Cuando Gabriel conoció a Leonor ambos eran poco más que unos críos. Pero en la época en la que ellos nacieron estaba de más un largo noviazgo y pronto se casaron. Comenzaron a tener hijos, llegando hasta nueve y dedicaron su vida a quererse y a querer a su familia. Se querían del modo en que se quieren los complementarios: ella, de carácter fuerte, él de carácter dócil.

Estuvieron enamorados hasta el último día. Hasta tal punto se querían, que cuando Leonor le dijo a Gabriel que quizás sería mejor dormir en camas separadas, teniendo en cuenta su edad, Gabriel lloró como un niño.

La fuerza de Leonor y la dulzura de Gabriel, consiguieron atar un lazo al que se asieron todos los hijos, todas las hijas, todos los yernos, todas las nueras, todos los nietos, todas la nietas. Más allá de rivalidades familiares, Leonor y Gabriel tuvieron siempre a su alrededor a su familia.
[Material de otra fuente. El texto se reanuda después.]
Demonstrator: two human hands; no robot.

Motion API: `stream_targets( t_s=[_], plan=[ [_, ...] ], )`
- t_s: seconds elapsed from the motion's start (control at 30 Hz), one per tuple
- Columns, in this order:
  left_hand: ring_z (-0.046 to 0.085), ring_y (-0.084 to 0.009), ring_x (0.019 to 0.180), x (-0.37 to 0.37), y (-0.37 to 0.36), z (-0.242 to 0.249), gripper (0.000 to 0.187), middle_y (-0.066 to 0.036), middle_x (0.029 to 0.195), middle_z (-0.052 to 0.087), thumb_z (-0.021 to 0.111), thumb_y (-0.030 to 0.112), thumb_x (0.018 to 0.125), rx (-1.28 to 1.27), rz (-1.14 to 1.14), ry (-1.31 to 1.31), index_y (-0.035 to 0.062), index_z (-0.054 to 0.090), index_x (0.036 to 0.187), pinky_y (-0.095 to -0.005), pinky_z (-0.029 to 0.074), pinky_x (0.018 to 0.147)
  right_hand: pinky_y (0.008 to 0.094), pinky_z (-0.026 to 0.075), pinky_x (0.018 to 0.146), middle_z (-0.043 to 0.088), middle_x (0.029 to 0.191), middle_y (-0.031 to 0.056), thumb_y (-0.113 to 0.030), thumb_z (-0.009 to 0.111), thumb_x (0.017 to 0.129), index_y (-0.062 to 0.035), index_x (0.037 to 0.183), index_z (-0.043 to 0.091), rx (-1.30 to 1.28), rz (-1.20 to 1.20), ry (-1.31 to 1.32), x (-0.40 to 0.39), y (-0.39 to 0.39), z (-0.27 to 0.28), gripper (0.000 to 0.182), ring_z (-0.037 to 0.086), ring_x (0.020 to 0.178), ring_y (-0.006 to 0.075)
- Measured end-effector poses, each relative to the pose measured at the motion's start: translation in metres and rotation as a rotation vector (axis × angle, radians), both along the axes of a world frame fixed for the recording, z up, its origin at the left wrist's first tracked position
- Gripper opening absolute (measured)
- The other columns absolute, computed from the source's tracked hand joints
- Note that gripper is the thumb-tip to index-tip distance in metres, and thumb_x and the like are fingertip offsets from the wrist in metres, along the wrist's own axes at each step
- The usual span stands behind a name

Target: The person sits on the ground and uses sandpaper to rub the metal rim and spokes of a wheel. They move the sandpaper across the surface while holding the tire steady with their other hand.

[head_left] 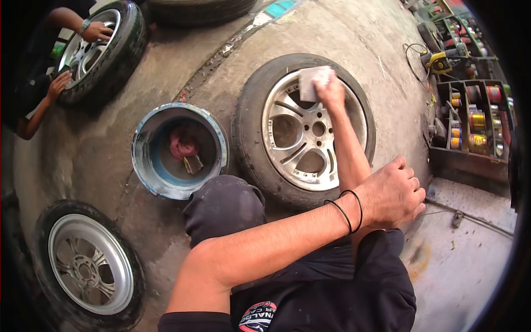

Vivieron juntos setenta y cuatro años y un día, la llama de Leonor se apagó. Ese día, Gabriel murió un poco. Como persona de fe, comprendió que su vida estaba en manos ajenas y que debía estar aquí hasta que llegara el final de sus días. Pero la compañera había partido y Gabriel decía que, aún rodeado de toda la familia (el lazo aún era fuerte) ya no tenía a quién contar sus cosas.

Ayer, veinte de enero, la llama de Gabriel también se apagó. Murió como había vivido, sin hacer ruido. En su fe, él confiaba en encontrarse con su amado Dios. El resto esperaban que tras un “hasta luego” volviera a coger de la mano a su amada Leonor.

Gabriel era mi abuelo y ayer nos dejó. Hoy yo también siento que he muerto un poco. Sólo espero que al menos, esto no sea el final del lazo de amor de esta gran familia.